#### Activity
Word for word, restate the lines of the data from the first through the one containing "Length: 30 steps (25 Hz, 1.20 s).", and nothing else.

╭─ Data

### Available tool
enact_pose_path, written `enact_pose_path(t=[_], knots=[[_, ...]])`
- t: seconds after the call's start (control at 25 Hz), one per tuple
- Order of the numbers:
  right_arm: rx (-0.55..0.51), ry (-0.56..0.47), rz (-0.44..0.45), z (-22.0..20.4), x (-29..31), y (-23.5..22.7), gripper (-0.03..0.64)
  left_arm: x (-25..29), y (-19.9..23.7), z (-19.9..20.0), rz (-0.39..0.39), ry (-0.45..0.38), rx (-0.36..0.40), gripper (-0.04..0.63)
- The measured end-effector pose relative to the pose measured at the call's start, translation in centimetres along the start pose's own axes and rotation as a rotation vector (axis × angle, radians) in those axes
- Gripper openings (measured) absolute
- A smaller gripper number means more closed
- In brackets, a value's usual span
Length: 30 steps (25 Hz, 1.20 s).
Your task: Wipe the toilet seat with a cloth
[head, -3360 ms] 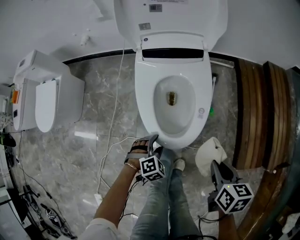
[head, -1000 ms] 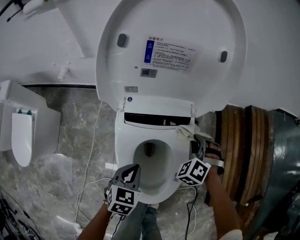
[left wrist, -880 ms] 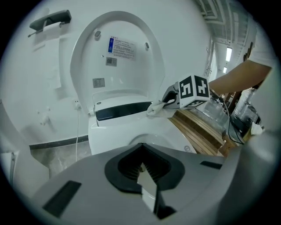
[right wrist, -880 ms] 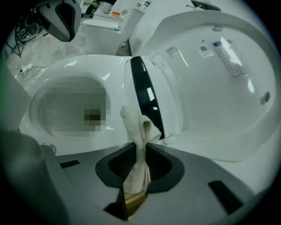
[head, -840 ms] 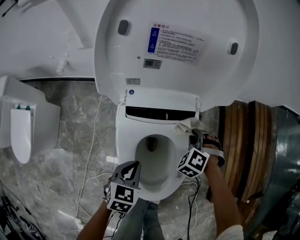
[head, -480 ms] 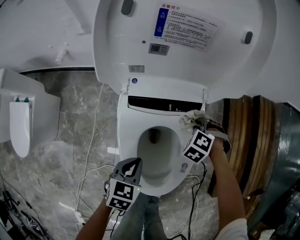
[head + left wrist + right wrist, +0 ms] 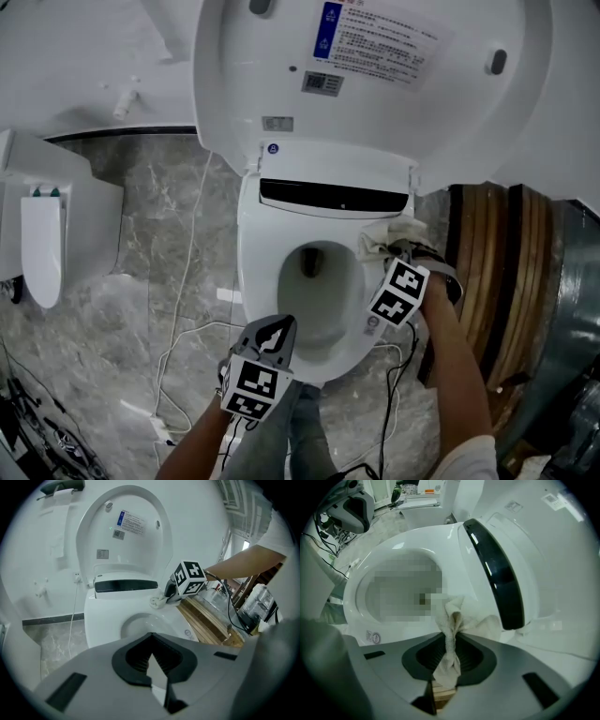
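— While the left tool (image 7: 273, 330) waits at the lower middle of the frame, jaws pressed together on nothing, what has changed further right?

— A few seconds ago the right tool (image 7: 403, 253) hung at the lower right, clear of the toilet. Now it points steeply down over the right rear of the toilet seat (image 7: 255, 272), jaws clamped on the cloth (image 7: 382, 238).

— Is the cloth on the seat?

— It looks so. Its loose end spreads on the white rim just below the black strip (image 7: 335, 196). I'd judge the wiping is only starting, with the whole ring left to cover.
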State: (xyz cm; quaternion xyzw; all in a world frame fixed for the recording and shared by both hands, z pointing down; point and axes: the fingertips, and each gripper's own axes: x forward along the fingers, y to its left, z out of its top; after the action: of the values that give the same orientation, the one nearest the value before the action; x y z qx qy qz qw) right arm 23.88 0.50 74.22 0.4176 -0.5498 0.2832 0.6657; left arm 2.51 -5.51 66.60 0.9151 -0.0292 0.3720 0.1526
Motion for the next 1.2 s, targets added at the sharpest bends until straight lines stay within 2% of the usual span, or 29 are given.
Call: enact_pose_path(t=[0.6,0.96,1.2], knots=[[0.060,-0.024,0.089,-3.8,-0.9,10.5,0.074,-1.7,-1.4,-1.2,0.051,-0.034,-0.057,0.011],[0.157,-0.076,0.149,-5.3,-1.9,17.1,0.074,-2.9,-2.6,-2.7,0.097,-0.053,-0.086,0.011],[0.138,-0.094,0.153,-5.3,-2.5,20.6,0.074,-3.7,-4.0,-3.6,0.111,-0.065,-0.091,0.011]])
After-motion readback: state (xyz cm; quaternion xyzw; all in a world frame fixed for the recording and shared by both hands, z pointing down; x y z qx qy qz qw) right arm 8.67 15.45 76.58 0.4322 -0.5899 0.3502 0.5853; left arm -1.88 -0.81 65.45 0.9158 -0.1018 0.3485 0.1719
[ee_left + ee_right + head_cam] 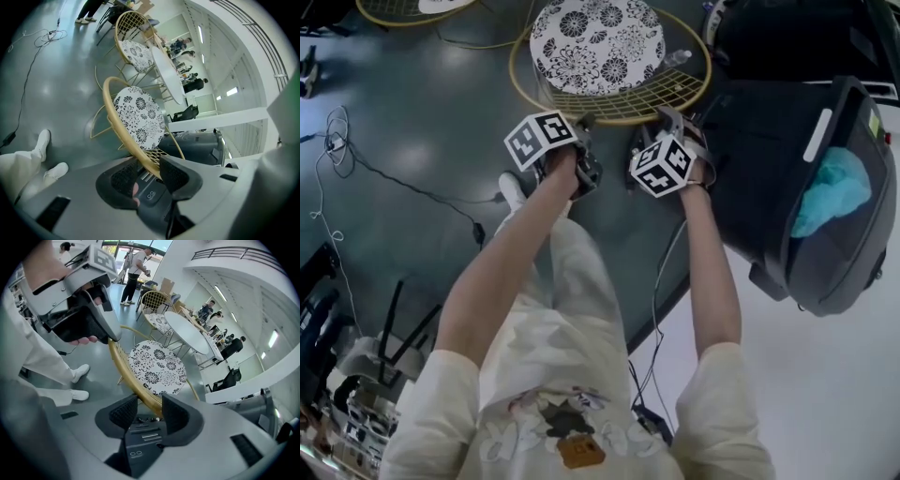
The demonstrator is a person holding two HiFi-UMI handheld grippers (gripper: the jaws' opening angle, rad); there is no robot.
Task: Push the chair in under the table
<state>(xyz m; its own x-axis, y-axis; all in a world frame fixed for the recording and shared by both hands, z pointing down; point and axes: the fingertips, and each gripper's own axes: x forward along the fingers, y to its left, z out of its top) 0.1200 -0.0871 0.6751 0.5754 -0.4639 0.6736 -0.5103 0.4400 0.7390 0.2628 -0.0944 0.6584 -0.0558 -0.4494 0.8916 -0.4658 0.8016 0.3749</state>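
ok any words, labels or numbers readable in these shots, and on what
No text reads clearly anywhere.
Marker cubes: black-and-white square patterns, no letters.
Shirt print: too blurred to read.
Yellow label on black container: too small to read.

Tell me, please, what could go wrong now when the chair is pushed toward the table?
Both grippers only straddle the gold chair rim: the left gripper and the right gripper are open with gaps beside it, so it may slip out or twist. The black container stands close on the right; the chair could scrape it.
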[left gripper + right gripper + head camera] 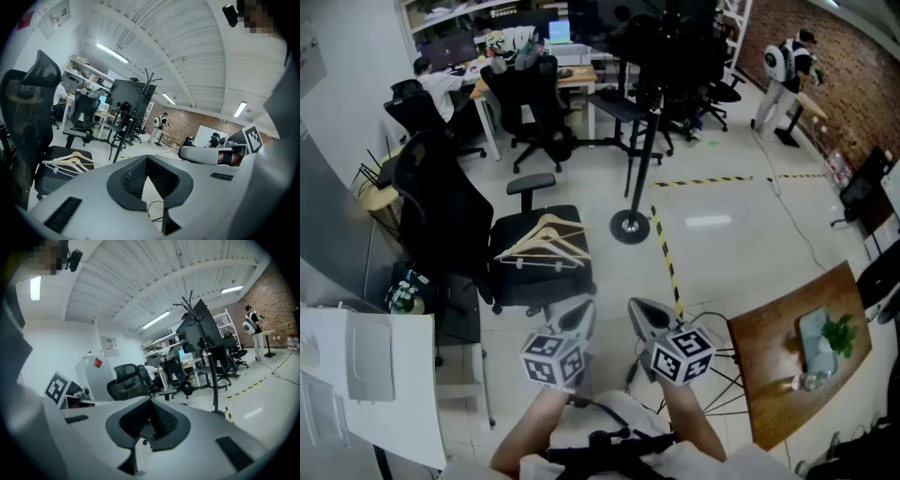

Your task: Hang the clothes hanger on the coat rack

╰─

#### Expected answer
### Available tool
enact_pose_path, written `enact_pose_path(t=[_], knots=[[_, ...]])`
- t: seconds after the call's start (control at 25 Hz), one per tuple
- Order of the numbers:
  right_arm: rx (-0.55..0.51), ry (-0.56..0.47), rz (-0.44..0.45), z (-22.0..20.4), x (-29..31), y (-23.5..22.7), gripper (-0.03..0.64)
  left_arm: x (-25..29), y (-19.9..23.7), z (-19.9..20.0), rz (-0.39..0.39), ry (-0.45..0.38), rx (-0.36..0.40), gripper (-0.04..0.63)
- The measured end-effector pose relative to the pose measured at the call's start, translation in centimetres along the start pose's own axes and rotation as a rotation vector (axis × angle, radians) in those axes
- Gripper openings (measured) absolute
- A smaller gripper number means more closed
- In brackets, a value's usual span
Length: 30 steps (25 Hz, 1.20 s).

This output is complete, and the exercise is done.